_What is needed_:
Output every record below precisely as it is written.

::::::

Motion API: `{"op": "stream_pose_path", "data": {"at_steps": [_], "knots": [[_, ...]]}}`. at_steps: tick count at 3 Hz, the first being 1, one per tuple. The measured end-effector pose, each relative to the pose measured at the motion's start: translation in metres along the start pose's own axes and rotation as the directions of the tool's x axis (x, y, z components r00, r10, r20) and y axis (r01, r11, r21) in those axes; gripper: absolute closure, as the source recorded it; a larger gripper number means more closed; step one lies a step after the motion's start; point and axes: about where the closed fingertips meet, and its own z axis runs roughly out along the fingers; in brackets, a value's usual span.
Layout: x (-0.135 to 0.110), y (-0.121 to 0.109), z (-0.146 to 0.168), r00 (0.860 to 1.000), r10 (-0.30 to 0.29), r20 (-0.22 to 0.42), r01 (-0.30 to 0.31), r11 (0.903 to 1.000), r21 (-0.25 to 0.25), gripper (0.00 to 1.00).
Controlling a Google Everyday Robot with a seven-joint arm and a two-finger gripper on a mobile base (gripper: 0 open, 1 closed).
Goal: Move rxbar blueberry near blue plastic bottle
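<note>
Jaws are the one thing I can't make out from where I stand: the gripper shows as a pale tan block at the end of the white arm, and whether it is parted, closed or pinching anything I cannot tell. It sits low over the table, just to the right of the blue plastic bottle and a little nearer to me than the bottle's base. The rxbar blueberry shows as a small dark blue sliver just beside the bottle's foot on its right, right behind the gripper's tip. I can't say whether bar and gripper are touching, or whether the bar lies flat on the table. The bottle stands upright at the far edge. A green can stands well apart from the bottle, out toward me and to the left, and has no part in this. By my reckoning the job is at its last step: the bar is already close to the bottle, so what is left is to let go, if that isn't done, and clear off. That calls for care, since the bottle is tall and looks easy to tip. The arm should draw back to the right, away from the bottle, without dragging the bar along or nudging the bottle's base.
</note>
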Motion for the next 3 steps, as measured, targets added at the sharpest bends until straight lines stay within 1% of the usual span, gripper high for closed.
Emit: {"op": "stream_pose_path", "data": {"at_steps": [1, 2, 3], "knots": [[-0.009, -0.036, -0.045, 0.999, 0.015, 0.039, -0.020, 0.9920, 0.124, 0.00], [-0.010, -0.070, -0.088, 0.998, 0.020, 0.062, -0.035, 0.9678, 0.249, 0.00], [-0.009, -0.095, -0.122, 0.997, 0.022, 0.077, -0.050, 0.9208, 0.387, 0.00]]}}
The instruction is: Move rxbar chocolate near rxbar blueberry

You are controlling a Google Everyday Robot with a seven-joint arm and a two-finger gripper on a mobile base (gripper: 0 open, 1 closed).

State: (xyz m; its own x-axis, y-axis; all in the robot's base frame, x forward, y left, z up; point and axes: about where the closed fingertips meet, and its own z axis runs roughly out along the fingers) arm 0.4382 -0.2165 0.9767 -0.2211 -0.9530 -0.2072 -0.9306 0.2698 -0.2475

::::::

_Answer to the exercise_:
Motion API: `{"op": "stream_pose_path", "data": {"at_steps": [_], "knots": [[_, ...]]}}`. at_steps: tick count at 3 Hz, the first being 1, one per tuple. The measured end-effector pose, each relative to the pose measured at the motion's start: translation in metres along the start pose's own axes and rotation as the directions of the tool's x axis (x, y, z components r00, r10, r20) and y axis (r01, r11, r21) in those axes; gripper: absolute closure, as the source recorded it; a larger gripper number means more closed; step one lies a step after the motion's start; point and axes: about where the closed fingertips meet, and its own z axis runs roughly out along the fingers; in brackets, a value's usual span.
Layout: x (-0.135 to 0.110), y (-0.121 to 0.109), z (-0.146 to 0.168), r00 (0.860 to 1.000), r10 (-0.30 to 0.29), r20 (-0.22 to 0.42), r01 (-0.30 to 0.31), r11 (0.903 to 1.000), r21 (-0.25 to 0.25), gripper (0.00 to 1.00).
Controlling a Google Everyday Robot with a seven-joint arm and a two-finger gripper on a mobile base (gripper: 0 open, 1 closed).
Goal: Move rxbar blueberry near blue plastic bottle
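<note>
Jaws are the one thing I can't make out from where I stand: the gripper shows as a pale tan block at the end of the white arm, and whether it is parted, closed or pinching anything I cannot tell. It sits low over the table, just to the right of the blue plastic bottle and a little nearer to me than the bottle's base. The rxbar blueberry shows as a small dark blue sliver just beside the bottle's foot on its right, right behind the gripper's tip. I can't say whether bar and gripper are touching, or whether the bar lies flat on the table. The bottle stands upright at the far edge. A green can stands well apart from the bottle, out toward me and to the left, and has no part in this. By my reckoning the job is at its last step: the bar is already close to the bottle, so what is left is to let go, if that isn't done, and clear off. That calls for care, since the bottle is tall and looks easy to tip. The arm should draw back to the right, away from the bottle, without dragging the bar along or nudging the bottle's base.
</note>
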Motion for the next 3 steps, as measured, targets added at the sharpest bends until straight lines stay within 1% of the usual span, gripper high for closed.
Emit: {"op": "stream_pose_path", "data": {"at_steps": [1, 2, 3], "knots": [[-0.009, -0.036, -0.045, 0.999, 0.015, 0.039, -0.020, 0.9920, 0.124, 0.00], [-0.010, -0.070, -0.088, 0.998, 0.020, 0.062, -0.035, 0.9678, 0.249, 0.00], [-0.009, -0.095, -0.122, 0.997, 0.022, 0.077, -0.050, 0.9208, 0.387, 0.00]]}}
The instruction is: Move rxbar chocolate near rxbar blueberry

You are controlling a Google Everyday Robot with a seven-joint arm and a two-finger gripper on a mobile base (gripper: 0 open, 1 closed).

State: (xyz m; its own x-axis, y-axis; all in the robot's base frame, x forward, y left, z up; point and axes: about where the closed fingertips meet, and its own z axis runs roughly out along the fingers) arm 0.4382 -0.2165 0.9767 -0.2211 -0.9530 -0.2072 -0.9306 0.2698 -0.2475

No additional answer is needed here.